We want to maximize XOR over any subset of the input numbers.  XOR forms a vector space over GF(2) on the bit‐level, so the problem reduces to finding the maximum possible linear combination (over GF(2)) of the given “bit‐vectors.”  The standard technique is to build a **basis** of these vectors in decreasing bit‐order via a process akin to Gaussian elimination.  Once we have a basis, we can greedily construct the maximum XOR:

Step A: Build a XOR‐basis (“linear basis”)  
- Maintain an array `base[L]` for bit‐positions L = 0…60, each slot either 0 (empty) or storing one basis vector whose highest set‐bit is L.  
- To **insert** a new number x into the basis:  
  - For bits l from high to low:  
    - If bit l of x is 0, skip.  
    - If bit l of x is 1 and `base[l]` is empty, set `base[l] = x` and stop.  
    - If bit l of x is 1 and `base[l]` is nonzero, replace x with `x XOR base[l]` and continue.  
  - This ensures that at the end, all basis vectors are independent and each occupies a unique leading bit.  
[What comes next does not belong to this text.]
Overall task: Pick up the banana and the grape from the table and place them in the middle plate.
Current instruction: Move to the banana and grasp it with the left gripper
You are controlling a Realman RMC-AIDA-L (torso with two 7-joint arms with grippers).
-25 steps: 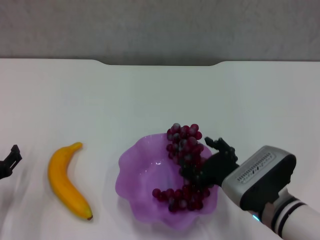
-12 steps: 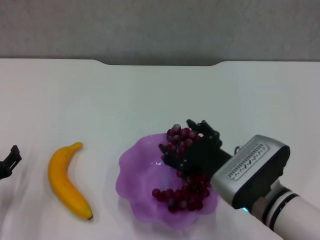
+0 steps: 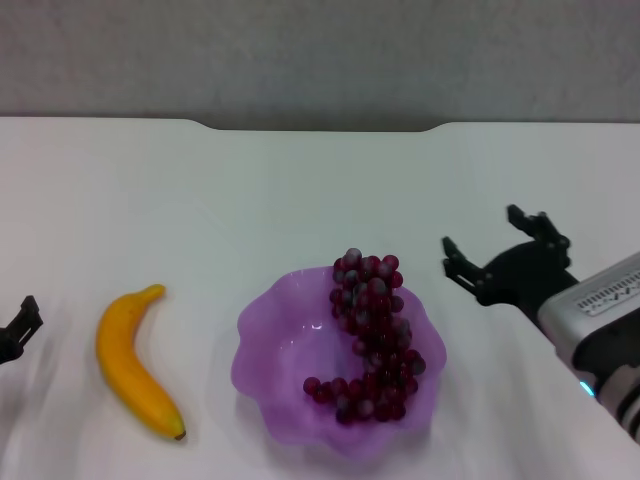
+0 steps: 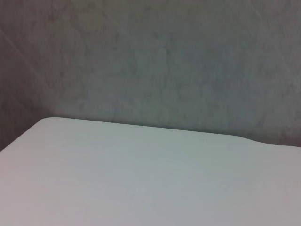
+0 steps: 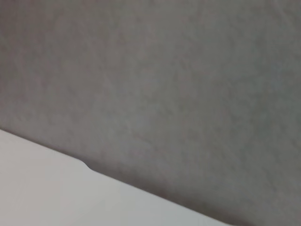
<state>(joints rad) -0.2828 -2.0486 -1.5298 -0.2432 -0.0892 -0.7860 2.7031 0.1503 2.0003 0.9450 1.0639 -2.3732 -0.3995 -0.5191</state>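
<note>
The grape [image 3: 368, 335] is lying in the middle plate [image 3: 275, 360], a long curved bunch running along the plate's right half, its far end resting over the scalloped rim and its near end curling toward the plate's centre. The left half of the plate is showing bare purple plastic.

The banana [image 3: 133, 362] is lying flat on the table [image 3: 250, 200], well apart from the plate on its left side, with its dark tip pointing toward the near edge.

The right gripper [image 3: 497, 254] is hovering to the right of the plate, just beyond the far end of the grape and touching nothing. Its jaws are standing spread apart and holding nothing.

The left gripper [image 3: 18, 329] is sitting at the left edge of the head view, left of the banana and apart from it. Only a small dark part of it is showing, so I cannot tell how its jaws are standing.

Both wrist views are showing only the table's white surface and the grey wall behind it.
</note>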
Step B: Compute the maximum XOR you can form  
- Initialize an accumulator `ans = 0`.  
- Iterate l from highest bit to lowest:  
  - If XOR’ing `ans` with `base[l]` increases `ans` (i.e., `(ans XOR base[l]) > ans`), then do `ans ^= base[l]`.  
- The result is the maximum subset‐XOR.

Complexities:  
- Building the basis: O(N · B) where B ≈ 60 (max bits).  
- Querying max XOR: O(B).  
- For N ≤ 100 and B=60 this is instantaneous.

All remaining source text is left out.